Task statement: When a line of the records contains "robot", copy it.

Dataset records:
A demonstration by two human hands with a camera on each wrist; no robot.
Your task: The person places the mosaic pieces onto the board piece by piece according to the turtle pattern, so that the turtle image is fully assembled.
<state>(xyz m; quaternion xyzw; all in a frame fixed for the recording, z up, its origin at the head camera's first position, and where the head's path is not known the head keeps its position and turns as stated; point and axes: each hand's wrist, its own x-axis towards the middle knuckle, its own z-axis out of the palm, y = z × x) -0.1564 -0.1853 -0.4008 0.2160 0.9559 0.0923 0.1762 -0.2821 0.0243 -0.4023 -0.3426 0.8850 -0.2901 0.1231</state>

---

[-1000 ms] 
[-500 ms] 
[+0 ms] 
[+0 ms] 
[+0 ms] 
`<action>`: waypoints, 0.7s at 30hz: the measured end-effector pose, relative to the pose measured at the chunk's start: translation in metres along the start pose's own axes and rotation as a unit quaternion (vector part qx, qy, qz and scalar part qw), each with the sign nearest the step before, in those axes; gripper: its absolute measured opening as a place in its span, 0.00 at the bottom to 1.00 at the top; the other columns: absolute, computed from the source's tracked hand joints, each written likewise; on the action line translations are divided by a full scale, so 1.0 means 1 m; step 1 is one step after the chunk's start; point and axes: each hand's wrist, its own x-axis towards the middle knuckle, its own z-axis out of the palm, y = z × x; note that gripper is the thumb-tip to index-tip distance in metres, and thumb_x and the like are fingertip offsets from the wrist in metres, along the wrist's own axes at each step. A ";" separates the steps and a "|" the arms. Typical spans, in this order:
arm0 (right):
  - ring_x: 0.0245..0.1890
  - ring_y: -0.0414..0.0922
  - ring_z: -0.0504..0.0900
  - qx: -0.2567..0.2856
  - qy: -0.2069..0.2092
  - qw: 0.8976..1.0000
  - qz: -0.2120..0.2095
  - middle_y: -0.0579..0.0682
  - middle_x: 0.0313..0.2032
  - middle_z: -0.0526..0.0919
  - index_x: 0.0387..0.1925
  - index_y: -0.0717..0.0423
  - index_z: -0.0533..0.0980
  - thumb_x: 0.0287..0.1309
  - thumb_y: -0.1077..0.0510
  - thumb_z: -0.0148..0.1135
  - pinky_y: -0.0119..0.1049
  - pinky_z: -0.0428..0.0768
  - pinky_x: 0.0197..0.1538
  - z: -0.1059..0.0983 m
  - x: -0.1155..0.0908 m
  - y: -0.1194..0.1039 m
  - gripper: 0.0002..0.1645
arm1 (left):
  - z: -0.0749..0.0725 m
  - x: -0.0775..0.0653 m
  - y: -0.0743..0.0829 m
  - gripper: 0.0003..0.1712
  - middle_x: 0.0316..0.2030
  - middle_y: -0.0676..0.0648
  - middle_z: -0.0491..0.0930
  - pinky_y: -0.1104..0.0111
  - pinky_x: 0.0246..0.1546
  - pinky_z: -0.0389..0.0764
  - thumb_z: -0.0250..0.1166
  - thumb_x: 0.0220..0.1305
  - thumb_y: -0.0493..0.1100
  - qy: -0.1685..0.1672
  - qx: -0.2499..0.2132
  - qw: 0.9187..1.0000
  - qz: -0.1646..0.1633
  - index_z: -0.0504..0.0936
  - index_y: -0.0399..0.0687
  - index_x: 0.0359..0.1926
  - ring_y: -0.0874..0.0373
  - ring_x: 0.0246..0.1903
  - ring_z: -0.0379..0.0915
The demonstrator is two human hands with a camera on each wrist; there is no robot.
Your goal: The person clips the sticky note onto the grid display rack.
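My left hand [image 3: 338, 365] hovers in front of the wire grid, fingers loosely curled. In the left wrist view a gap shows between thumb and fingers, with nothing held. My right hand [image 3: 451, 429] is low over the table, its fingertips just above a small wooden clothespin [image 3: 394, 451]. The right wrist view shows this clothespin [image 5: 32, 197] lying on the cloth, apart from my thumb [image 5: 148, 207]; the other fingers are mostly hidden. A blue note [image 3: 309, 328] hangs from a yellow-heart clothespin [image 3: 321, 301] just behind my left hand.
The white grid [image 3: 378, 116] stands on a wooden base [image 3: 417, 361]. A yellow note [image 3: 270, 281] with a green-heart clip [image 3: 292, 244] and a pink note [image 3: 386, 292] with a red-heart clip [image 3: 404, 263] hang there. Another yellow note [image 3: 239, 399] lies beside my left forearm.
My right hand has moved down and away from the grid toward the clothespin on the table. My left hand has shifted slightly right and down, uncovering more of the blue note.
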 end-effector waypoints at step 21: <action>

Answer to the problem:
A demonstration by two human hands with a camera on each wrist; no robot.
The demonstrator is two human hands with a camera on each wrist; there is no robot.

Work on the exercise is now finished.